§ **Your assignment**: Find all lines in the listing that include the word "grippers", then copy them.

§ **Raw data**:

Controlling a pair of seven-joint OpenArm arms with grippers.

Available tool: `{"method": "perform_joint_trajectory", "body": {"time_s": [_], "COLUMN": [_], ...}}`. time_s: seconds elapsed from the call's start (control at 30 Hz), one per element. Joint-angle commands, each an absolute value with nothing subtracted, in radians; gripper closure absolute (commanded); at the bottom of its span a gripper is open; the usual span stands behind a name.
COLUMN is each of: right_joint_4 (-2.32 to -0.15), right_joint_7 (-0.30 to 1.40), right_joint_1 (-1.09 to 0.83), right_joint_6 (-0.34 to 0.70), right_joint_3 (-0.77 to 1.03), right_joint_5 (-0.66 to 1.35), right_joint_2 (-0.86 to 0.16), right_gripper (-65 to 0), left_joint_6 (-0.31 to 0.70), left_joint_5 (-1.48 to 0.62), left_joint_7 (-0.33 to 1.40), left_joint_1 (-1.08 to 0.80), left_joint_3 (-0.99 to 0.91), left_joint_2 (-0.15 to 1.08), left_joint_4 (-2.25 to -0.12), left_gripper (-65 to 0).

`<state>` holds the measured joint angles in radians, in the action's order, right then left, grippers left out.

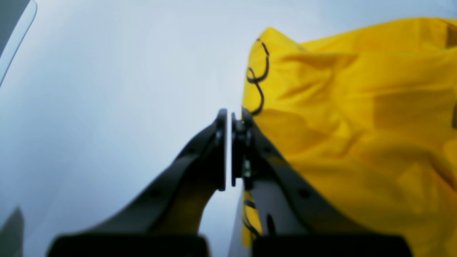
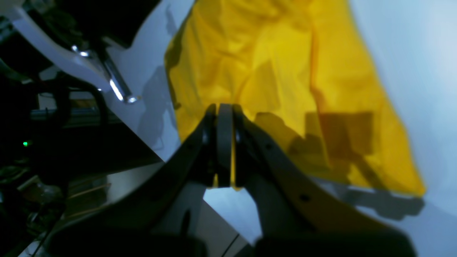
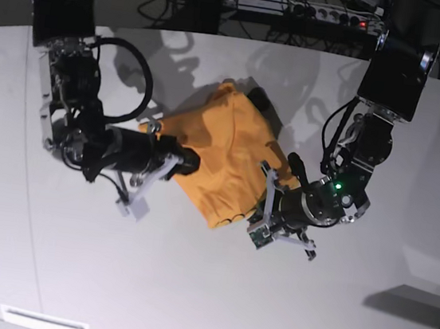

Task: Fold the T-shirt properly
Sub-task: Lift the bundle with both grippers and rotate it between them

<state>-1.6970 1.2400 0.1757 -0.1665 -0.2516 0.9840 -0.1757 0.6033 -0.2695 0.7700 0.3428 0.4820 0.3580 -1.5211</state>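
Pincer [image 2: 225, 142] on the right is clamping the T-shirt [image 3: 225, 153]; left pincer [image 1: 228, 150] is closing beside the hem, possibly missing cloth, risking a lopsided lift.

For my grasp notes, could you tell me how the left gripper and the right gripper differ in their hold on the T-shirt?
The right gripper is shut with yellow cloth showing between its jaws; the left gripper is shut with a thin bare gap, the T-shirt lying against one jaw's outer side, so its hold is unclear. In the base view, the left gripper is by the near hem corner, the right at the opposite side edge. Both have black fingers.
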Motion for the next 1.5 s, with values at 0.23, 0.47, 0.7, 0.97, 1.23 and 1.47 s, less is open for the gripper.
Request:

§ **Reply**:
Controlling a pair of seven-joint OpenArm arms with grippers.
`<state>` holds the measured joint angles in radians, in the action's order, right then left, grippers left out.
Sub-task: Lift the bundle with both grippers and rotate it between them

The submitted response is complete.